While the figurative coffins of the Ga became world-famous on the Western art market, the figurative palanquins remain up to the present hidden and unknown as an art form. It was long believed that the Ga would no longer use figurative litters and the old palanquins no longer exist because as Thierry Secretan wrote, the Chiefs allegedly would have been buried in them.

The fact that even many Ga still believe that their chiefs were formerly buried in figurative palanquins can, as Regula Tschumi writes it, be explained easily: Burials of initiates formerly involved human sacrifices and, to this day, neither uninitiated nor Christian Ga would want or be allowed to attend such funerals. Chiefs are also buried secretly, therefore it is and was difficult to say how a chief is buried when it occurs in the middle of the night. Hence, nobody outside the royal families noticed that their chiefs were interred in substitute palanquins.

As a chief had to be buried the same way as he had been installed in office, it was imperative to bury him in a coffin that was the copy of his palanquin. The first figurative coffins used to bury the traditional chiefs, were therefore not a new invented art form but only the copies of the figurative palanquins.

== Ataa Oko, Kane Kwei and other coffin makers ==
The Christians and common Ga began to use figurative coffins around 1950 to 1960. As they were not allowed to use family symbols, which were still reserved for their traditional chiefs, carpenters such as Ataa Oko (1919–2012), Kane Kwei (1925–1992) and others began to produce figurative coffins avoiding the traditional totem symbols. They built coffins which did not represent forms with a deeper significance, but rather objects which were associated with the deceased's occupation.

Today all the Ga, irrespective of their religious affiliation, use figurative coffins which were formerly reserved for the traditional kings, chiefs and priests. So these coffins are now used by the broader mass of Ga people.

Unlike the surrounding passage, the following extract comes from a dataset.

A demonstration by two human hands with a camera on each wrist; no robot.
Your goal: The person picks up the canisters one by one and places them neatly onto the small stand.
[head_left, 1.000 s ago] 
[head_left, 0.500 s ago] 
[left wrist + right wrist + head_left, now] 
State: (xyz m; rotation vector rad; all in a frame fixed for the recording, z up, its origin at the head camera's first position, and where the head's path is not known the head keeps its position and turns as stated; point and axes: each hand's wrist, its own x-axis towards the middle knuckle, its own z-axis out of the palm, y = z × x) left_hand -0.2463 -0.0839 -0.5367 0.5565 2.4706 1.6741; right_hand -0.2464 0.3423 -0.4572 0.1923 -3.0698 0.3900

Since the 1970s, such coffins have been recognized by the Western art world as works of art in the Western sense. The exhibition “Les Magiciens de la terre” 1989 and the theories of Thierry Secretan caused the Teshie carpenter Kane Kwei to be acclaimed as the inventor of figurative coffins and only his products to be classified as works of art. Through lack of knowledge, the Western art world erroneously attributed the invention of a supposedly new art form to a single artist and made him and the figurative coffins world-famous, while the significance of the already existing figurative palanquins remained until recently completely unknown. Therefore, in the West the figurative coffins acquired high artistic status which in fact would have belonged to the Ga original art form, the figurative palanquins.

== Exhibitions ==
In March 2017 the Gallery ANO in Accra showed for the first time a palanquin in the exhibition "Accra: Portraits of A City". The palanquin had been made by Kudjoe Affutu in 2013 for a chief in the Central Region, Ghana.

== Bibliography ==
- Field, Margaret Joyce (1961). "Religion and Medicine of the Ga people"
- Secretan, Thierry (1994). "Il fait sombre, va-t'en"
 Published in English as Secretan, Thierry (1995). "Going into darkness: Fantastic coffins from Africa"
- Tschumi, Regula (2012). "Die figürlichen Sänften und Särge der Ga im Süden Ghanas. Geschichte, Transformation und Sinn einer künstlerischen Ausdrucksform von den Anfängen bis in die Gegenwart"
- Tschumi, Regula (2013). "The Figurative Palanquins of the Ga. History and Significance"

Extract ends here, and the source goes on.